Al día siguiente me alisté para ir a San Pedro de Macorís. Caminé dos kilómetros hasta la autopista, sin hacer caso de un hombre que me recomendó llevar paraguas. Craso error. La tormenta se desató antes que yo abordara el autobús. Ha sido una de las pocas veces que usar, como prefiero siempre, transporte público me jugó una mala pasada. El conductor, con la complicidad (o pasividad, da igual) de los pasajeros-testigos, terminó por timarme. Aprovechó que estaba más incómodo por mi ropa mojada y el sauna que se vivía dentro, que acabó cobrándome el equivalente a cinco dólares por un boleto, que en realidad cuesta uno. No fue todo: ya en San Pedro cometí otro error. Siguiendo la sugerencia de una página web, comencé visitando el Mercado Municipal: territorio de la sanguaza y las moscas y bichos que prefiero no describir, el desorden, el caos, que empeoró con el diluvio que discurría barroso por sus apocalípticos pasadizos.

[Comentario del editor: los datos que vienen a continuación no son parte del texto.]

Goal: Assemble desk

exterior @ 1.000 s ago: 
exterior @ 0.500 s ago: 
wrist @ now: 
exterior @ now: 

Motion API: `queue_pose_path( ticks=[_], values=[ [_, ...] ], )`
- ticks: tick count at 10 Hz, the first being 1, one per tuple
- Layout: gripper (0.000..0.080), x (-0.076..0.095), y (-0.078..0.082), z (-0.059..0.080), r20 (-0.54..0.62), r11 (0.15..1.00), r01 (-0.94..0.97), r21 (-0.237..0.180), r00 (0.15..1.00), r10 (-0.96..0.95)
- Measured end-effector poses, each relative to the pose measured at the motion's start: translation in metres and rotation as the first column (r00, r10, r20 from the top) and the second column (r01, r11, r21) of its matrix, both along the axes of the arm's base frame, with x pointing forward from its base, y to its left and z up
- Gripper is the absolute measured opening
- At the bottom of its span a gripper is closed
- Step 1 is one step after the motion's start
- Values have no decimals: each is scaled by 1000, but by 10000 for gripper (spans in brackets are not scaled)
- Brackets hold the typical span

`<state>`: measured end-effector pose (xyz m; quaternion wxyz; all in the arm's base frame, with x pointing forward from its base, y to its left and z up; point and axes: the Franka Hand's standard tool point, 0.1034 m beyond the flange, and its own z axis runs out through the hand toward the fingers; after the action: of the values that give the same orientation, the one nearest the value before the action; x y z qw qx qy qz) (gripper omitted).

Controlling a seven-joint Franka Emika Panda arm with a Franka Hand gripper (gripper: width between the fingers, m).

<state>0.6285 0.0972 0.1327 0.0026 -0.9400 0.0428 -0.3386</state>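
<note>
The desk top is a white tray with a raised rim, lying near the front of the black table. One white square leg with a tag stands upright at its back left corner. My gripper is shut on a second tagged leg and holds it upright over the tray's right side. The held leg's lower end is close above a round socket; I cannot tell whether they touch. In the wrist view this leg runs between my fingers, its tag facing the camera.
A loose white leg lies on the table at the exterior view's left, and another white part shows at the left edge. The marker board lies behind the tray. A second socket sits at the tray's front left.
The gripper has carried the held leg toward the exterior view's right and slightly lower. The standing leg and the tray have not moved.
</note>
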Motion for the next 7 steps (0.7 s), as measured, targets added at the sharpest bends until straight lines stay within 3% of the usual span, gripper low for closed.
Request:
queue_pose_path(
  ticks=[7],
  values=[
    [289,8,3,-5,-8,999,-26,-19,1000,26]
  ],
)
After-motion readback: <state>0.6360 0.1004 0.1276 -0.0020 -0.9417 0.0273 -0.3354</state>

Cuando por fin me senté en la terraza de mi ocasional palacete, en Juan Dolio, mientras aguardaba una nueva tormenta, tenía en mi balance mil razones para volver a Juan Dolio y República Dominicana, y una sola que no repetiré: el Mercado Municipal de San Pedro de Macorís.
Después de entregar las llaves a Laurent, me senté a esperar con un trago y unos cigarros, el que sería el conmovedor amanecer verde absoluto.